The difference good listening can make

Chloe: What are the challenges of leaving school?

Jessie: I think for me personally, leaving school was leaving that familiarity and the structure. There’s a lot of fear of the unknown and what you’re going into. I was at such a good, nurturing school where I was so comfortable being myself. Leaving that almost felt like you’re a bit alone and taking a step into the dark and not having those support networks around you. That was the biggest challenge for me.

How does the Life Chance Trust link into your school experience?

I think for me, I was always labelled as naughty. Rather than being understood and teachers actually taking the time to sit down and think: Wait a minute she’s not being naughty, you know, there’s a bit more to this.

When I moved to a non-mainstream school, and they’ve really took the time to understand me, I think that made a huge difference to my confidence and being able to accept me for who I am. Francis Harland the Head of Torlands, looked at me and said: “We believe in you, I believe in you”, and it was the first time someone had ever said that they believed in me. I think it really built my confidence and made me think that I can do this. So, I think that’s how it links in with me, because the Trust is all about building people’s self-esteem, their confidence, listening to them, making sure they feel accepted and heard.

What has been the experience of going to a school where you were listened to?

It makes a huge difference being listened to because I felt really understood and accepted for who I am. I found it really hard to form relationships when I was in my first secondary school – it was a mainstream school, you can’t really form those relationships with adults.

When I moved to Torlands, I was able to build trust and really get to know the people I was talking to and my teachers, and they really took the time to actually listen to me and then I felt like I could really unload my problems and for the first time feel like it wasn’t me just being this naughty student and I actually felt like I was heard. If I was having a bad day, I didn’t need to put on this mask and act like something else. I could just go in and say “Look, guys, I’m having a bad day.” And they’d say, “right, we’re going to go into the kitchen, have a cup of tea and have a chat or have some timeout”. They’d know if I wasn’t ok and then they would put some provisions in place. I really struggled waking up in the morning, so they changed my timetable to afternoons. They really listened to what I said and put things in place for me.

Being listened to can help you form relationships, build trust, and then be able to actually think if I have a problem, then there’s a teacher who really does listen to me and respect me. I can actually go to them with my issues and not carry the weight of it on my own.

How have adults shown that they were listening?

A prime example was Claire, who was one of the support workers at Wave.
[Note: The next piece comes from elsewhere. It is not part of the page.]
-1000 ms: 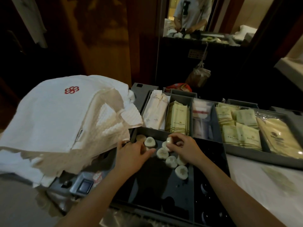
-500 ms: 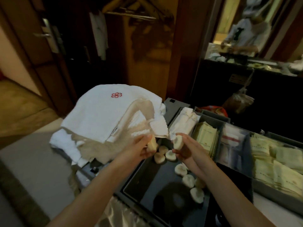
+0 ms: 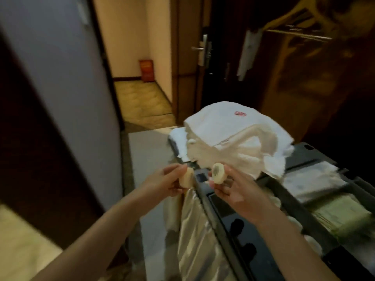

She took me into the kitchen and said, Look, Jess, I can tell you haven’t really been sleeping and eating very well. You know, I can see you looking a bit rough. We talked about it and she spoke to me she said she understood why you’ve got sleeping issues, eating problems, everything. And she actually went back and spoke to my CAMHs worker and they were in conversation with each other. They really checked in and made sure that things were put into place and they communicated with outside sources to make sure I had that support.

What difference do you think listening has made to you?

It really helped me by giving me the tools and then I was able to put that into place and help myself because a lot of building confidence and building trust within yourself starts inward. You just need that helping hand outside to almost get that block and get: right I can do this. And I think being listened to by my CAMHs workers and by my teachers, I was able to use that advice and really helped myself and build off that baseline that they had given me.

Are there any other ways that you would like to be listened to without or outside of Life Chance Trust?

I think personally for me, I’d like to be able to help other people my age with confidence and feeling like they can be themselves because especially at college now where I am around a lot of people it’s like fitting into a box. Again, it’s almost back to that mainstream. You know, you’ve got to wear this and you’ve got to talk like this and dress this way and be almost the whole popular cliche.

I think if I could reach people and help shift their mindset into thinking: do what makes you happy, you do what feels right for you. That is where the confidence starts and the self-acceptance really starts and I think if I could reach people, especially my age, you know, you go through that transition of secondary school to college, and already finding yourselves. If I could reach a few people and help them believe in themselves and feel confident to be themselves, that would be where I want to be listened to.